Vinícola Kranz: dos carros em Xangai para os sucos e vinhos de Treze Tílias

 

O maquinário fabril adaptado sobre rodas transforma o processo de produção de uma hora para outra. A pequena vinícola Kranz, de Treze Tílias, no Meio-Oeste catarinense, ora produz vinhos, espumantes e sucos, ora geléias e schmiers. Dependendo da demanda de mercado e da estratégia de vendas da empresa, a inovação tecnológica entra em funcionamento.

A vinícola não é só vinícola, é também, ao mesmo tempo, fábrica de sucos e fábrica de geleias. Como um gigante processador de alimentos três em um, a troca na disposição das peças do maquinário importado da Itália e adaptado para o Brasil permite fazer com que a uva ou outra fruta qualquer passe por um processo distinto – pasteurização ou fermentação, por exemplo – gerando produtos diferentes, como vinho, suco ou geléia.

Por conta do criativo modelo industrial, a Kranz venceu o Prêmio Nacional de Inovação no ano passado, na categoria Agente Local de Inovação Indústria. “Uma vinícola trabalha praticamente dois meses por ano. Nós trabalhamos doze meses porque adaptei os equipamentos tanto para usar na vinificação como para sucos, e também para geleias. É uma gestão diferente”, diz o empresário empreendedor Walter Kranz, de 64 anos.

Os sucos são feitos com frutas frescas de alta qualidade, sem água e sem açúcar, sem conservantes e corantes. Tanto é que a cor não é intensa como frequentemente se vê nas gôndolas de supermercados. A fruta é prensada, pasteurizada e engarrafada. “É um suco 100% puro”, diz o fabricante. São produzidos seis sucos atualmente: maçã, maçã com limão, maçã com morango, maçã com uva, uva e pêra com limão.

A mais nova investida da Kranz Alimentos é a produção da exótica geleia de fruta da goiaba-serrana, que está sendo pesquisada pela estação experimental da Epagri (Empresa de Pesquisa Agropecuária e Extensão Rural de Santa Catarina), de São Joaquim e Lages. A fruta é muito apreciada e consumida nas regiões onde é encontrada.

De acordo com a pesquisa, seu sabor é singular doce-acidulado e o aroma penetrante, além de apresentar atividade antibactericida, antioxidante e antialérgica. “Fizemos o primeiro lote em 2013 e foi um sucesso absoluto. Em um único dia vendemos todos os doces.

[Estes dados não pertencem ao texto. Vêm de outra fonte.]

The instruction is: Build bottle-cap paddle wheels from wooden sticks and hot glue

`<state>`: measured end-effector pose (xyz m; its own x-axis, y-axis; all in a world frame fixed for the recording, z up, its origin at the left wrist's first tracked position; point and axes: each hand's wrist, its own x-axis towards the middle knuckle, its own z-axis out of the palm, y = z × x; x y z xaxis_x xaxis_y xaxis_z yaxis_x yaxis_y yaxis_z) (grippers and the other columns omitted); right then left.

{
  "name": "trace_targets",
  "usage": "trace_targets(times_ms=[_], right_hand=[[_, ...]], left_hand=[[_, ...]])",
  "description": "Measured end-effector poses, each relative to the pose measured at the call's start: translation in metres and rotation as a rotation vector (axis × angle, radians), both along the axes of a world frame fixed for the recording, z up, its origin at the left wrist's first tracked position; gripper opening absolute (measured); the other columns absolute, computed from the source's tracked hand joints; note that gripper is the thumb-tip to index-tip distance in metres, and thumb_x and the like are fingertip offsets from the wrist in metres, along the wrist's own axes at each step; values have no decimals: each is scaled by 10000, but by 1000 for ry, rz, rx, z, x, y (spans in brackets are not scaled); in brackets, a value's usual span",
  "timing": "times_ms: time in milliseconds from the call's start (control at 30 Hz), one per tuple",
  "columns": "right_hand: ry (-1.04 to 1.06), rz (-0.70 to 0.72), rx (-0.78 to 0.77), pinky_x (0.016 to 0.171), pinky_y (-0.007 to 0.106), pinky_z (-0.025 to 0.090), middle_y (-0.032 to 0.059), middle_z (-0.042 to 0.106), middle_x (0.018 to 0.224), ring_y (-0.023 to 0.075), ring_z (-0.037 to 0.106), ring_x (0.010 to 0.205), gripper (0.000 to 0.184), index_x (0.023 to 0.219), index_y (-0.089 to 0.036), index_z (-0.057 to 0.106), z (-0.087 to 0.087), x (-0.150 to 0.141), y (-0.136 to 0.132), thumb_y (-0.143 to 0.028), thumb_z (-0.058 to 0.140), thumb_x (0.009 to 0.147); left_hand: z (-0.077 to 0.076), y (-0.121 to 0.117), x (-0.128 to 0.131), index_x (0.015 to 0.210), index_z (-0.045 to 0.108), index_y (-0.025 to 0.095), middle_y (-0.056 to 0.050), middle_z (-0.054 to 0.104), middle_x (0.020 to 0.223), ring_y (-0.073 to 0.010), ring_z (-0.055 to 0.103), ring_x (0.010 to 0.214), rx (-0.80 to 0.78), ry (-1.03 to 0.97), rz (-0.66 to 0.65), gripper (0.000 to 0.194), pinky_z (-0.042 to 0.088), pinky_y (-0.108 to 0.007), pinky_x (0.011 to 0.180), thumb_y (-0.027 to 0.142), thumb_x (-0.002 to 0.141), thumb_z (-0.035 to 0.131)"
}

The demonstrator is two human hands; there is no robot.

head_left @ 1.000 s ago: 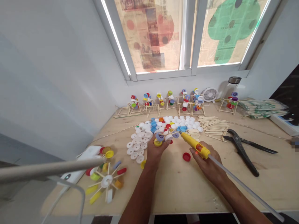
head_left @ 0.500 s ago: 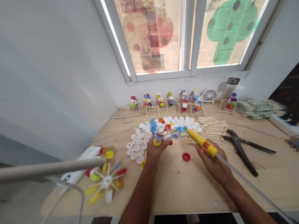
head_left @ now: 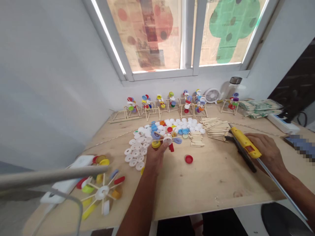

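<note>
A cap wheel (head_left: 167, 140) is pinched between the thumb and fingers of the left hand (head_left: 155, 159) above the table (head_left: 197, 190), several coloured caps already set on its sticks; whether any stick is left bare cannot be told. A yellow glue gun (head_left: 246, 141) is clasped in the right hand (head_left: 267, 150), well apart, over black pliers (head_left: 247, 160). A red cap (head_left: 189, 159), white caps (head_left: 136, 154) and loose sticks (head_left: 215, 127) are left unattached. A second wheel (head_left: 102, 192), seemingly largely assembled, is laid at left; others are mounted on stick frames (head_left: 153, 113) behind
</note>
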<state>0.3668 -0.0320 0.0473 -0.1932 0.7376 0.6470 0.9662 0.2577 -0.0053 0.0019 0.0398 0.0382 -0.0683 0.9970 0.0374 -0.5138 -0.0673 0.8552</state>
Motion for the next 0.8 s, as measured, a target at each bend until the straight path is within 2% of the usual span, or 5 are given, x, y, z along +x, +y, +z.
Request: trace_targets(times_ms=[167, 300, 533, 667, 800], right_hand=[[-58, -101, -122, 838, 407, 365, 165, 625, 1108, 284, 540, 1013, 312, 1058, -179, 587, -19, 46, -12, -366, 430, 864], [-99, -107, -192, 857, 400, 344, 156, 633, 1092, 284, 529, 1019, 313, 1057, -175, 604, -30, 54, -10, -382, 504, 845], [-102, -57, -366, 877, 405, 337, 155, 607, 1176, 280, 504, 1100, 290, 1095, -174, 624, -36, 68, 2, -262, 503, 847], [-103, -121, -454, 885, 421, 330, 167, 580, 1227, 285, 482, 1134, 363, 1138, -178, 612, -29, 76, 0, -253, 539, 790], [-66, -102, -323, 891, 458, 344, 163, 582, 1228, 316, 495, 1123, 397, 1127, -205, 606, -6, 45, -8, -260, 567, 736]], left_hand=[[-3, 2, 0, 820, 670, 168, -29, 675, 816, -163, 627, 782, -8, -18, -42, 322, 496, -265, 711, 243, 546, 822], [-4, 2, -1, 831, 676, 173, -36, 685, 842, -168, 637, 801, -15, -48, -69, 316, 508, -277, 738, 244, 558, 818], [-1, 0, -1, 788, 680, 186, -23, 691, 851, -139, 636, 751, -26, -120, -91, 273, 503, -260, 716, 236, 560, 821], [1, -2, 0, 761, 669, 174, -28, 688, 844, -148, 638, 784, -34, -111, -80, 259, 498, -268, 744, 250, 564, 819], [3, -2, 1, 776, 668, 169, -33, 683, 843, -156, 635, 795, -55, -81, -61, 279, 497, -274, 747, 264, 561, 818]])
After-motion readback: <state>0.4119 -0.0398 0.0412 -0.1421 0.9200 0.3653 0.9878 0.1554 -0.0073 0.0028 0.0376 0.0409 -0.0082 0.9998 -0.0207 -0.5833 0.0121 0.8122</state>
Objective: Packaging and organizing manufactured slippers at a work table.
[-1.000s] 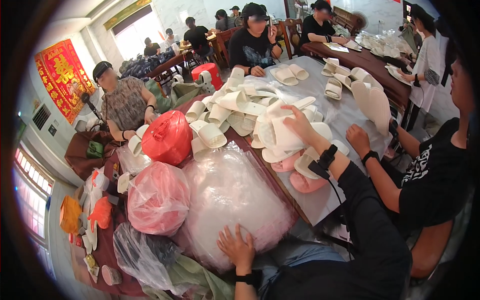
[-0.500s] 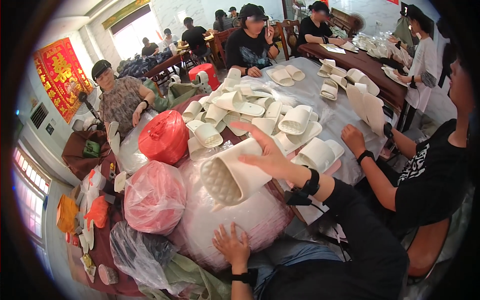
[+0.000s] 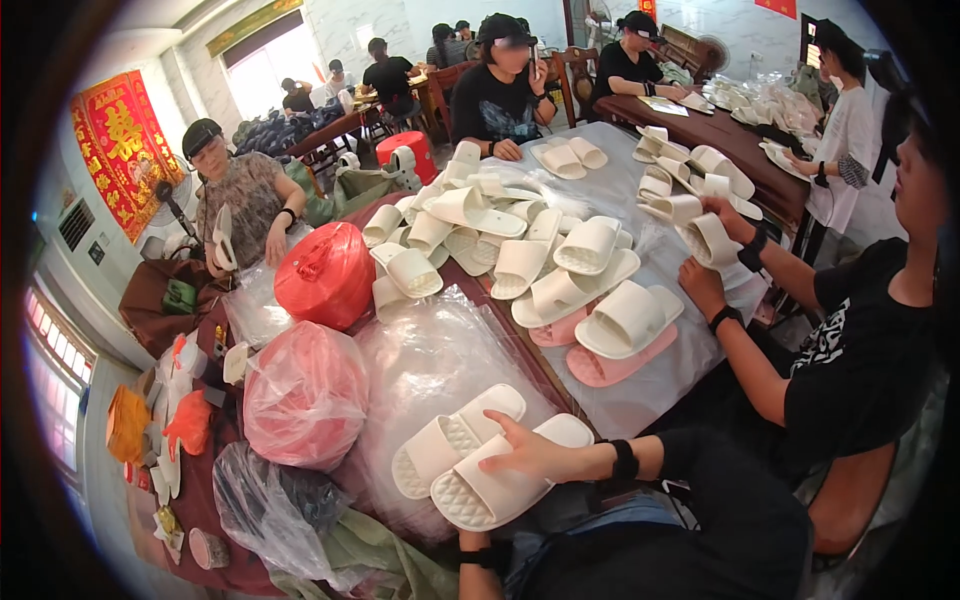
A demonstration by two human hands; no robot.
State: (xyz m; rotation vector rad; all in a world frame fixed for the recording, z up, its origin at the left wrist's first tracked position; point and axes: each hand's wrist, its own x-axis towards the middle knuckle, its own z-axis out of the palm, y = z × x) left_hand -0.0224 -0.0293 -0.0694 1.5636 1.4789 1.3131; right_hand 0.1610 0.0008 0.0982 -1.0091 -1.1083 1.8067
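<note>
Two white slippers lie side by side at the front of the table, over a stack of clear plastic bags (image 3: 420, 350). My right hand (image 3: 535, 456) grips the nearer slipper (image 3: 490, 496), thumb and finger across its strap. Close beside it is the other slipper (image 3: 438, 450), its toe pointing the same way. My left hand is hidden behind the nearer slipper; only its wrist with a black band (image 3: 482, 556) shows, so its fingers cannot be made out. Beyond them rises a heap of white slippers (image 3: 468, 205), with pink slippers (image 3: 625, 365) under some at its near right.
A red bundle (image 3: 335, 275) and a pink bundle in clear plastic (image 3: 305, 395) stand to the left. At right, a co-worker's hands (image 3: 725, 225) hold a white slipper. Another person (image 3: 245, 190) handles a slipper at far left. Grey plastic sheeting (image 3: 610, 205) covers the table's right side.
My right hand has come down and nearer with a slipper, now beside a second one on the bags. My left hand has gone from view behind it. The right co-worker's slippers moved away from me.
</note>
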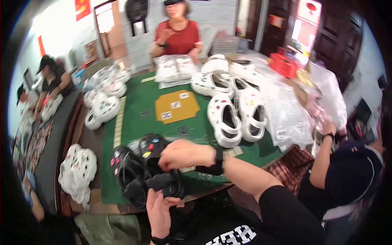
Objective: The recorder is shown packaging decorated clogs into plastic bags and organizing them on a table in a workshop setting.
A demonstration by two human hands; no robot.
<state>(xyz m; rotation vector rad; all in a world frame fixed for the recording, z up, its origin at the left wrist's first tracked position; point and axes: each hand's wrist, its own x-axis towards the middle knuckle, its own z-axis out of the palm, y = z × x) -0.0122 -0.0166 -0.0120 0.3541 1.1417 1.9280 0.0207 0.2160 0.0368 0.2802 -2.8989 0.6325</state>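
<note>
Surveying the green tabletop (pixel 134 122), we judge the work partway: plastic bags (pixel 283 116) and white clogs (pixel 248 100) crowd its sides, none blocking the black clogs (pixel 128 173) at the near edge. Our left hand (pixel 159 214) touches one clog, its hold unclear; our right hand (pixel 183 154) curls over the same clog, fingers bunched (pinching what, if anything, we cannot tell). Bright charms (pixel 147 154) already dot both; what remains is uncertain.

Right hand (pixel 179 155) hides part of one black clog (pixel 164 181); red-shirted co-worker (pixel 178 37) is blurred; lower edge cuts off black shirt (pixel 265 218)
</note>
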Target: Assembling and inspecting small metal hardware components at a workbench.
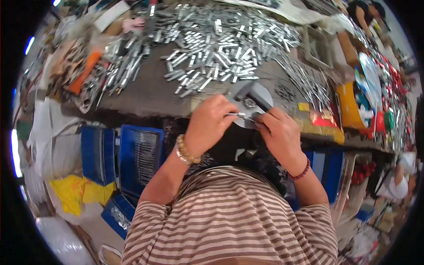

As pessoas compraram tudo. Acredito que será uma fruta que vai se desenvolver muito aqui no Brasil ainda, porque ela é muito saborosa”, relembra.

A competência para criar e desenvolver parece uma coisa natural no dia a dia do brasileiro, catarinense e treze-tiliense Walter Kranz, que já foi um alto executivo da Mercedes-Benz. Da globalizada montadora de carros na populosa cidade de Hangzhou, com 4,5 milhões de habitantes na China, para a fabricação de sucos e vinhos premiados na pacata cidadezinha de Treze Tílias, com 6.341 habitantes, foram longos anos de reuniões em inglês, vôos de primeira classe, estudos, úlceras, entremeadas por lembranças da infância, e um firme planejamento de voltar à terra natal aos 50 anos de idade. “Errei por dois anos, voltei aos 52”, afirma.

Não foi à toa que Kranz chegou à cadeira de presidente da indústria automobilística Mercedes-Benz na China em 1996. “Eu gosto muito de inovar e sempre ir por caminhos diferentes. Na Mercedes, eu trabalhava na área de desenvolvimento e engenharia de produtos e usávamos uma metodologia, que era sempre questionar: ‘Como você pode fazer melhor? ‘ Nesta pergunta está a chave da evolução do mundo”.

Em 2001, o empresário desafiou a aparente calmaria da cidadezinha onde nasceu e enfrentou a pesada burocracia para obter financiamento investindo em um novo empreendimento. Criou a pequena fábrica e seu objetivo é transformá-la em uma empresa de delicatessen de alta confiabilidade e qualidade.

Outro exemplo de sua criatividade pode ser visto na adoção de um sistema de cooperação das donas de casas como mão de obra na produção e envase de sucos e geléias. A iniciativa inovadora tira de casa, à tarde, em média, de 15 a 40 mulheres, dos 50 aos 65 anos de idade, que não estariam no mercado de trabalho. “A dona de casa, a mulher que se dedica a casa, normalmente, é uma boa cozinheira. É essa mulher que dá certo para trabalhar com a minha geléia, porque ela traz aquele amor. Se você come a minha geleia, você vai ver, é uma coisa feita com amor, com capricho”.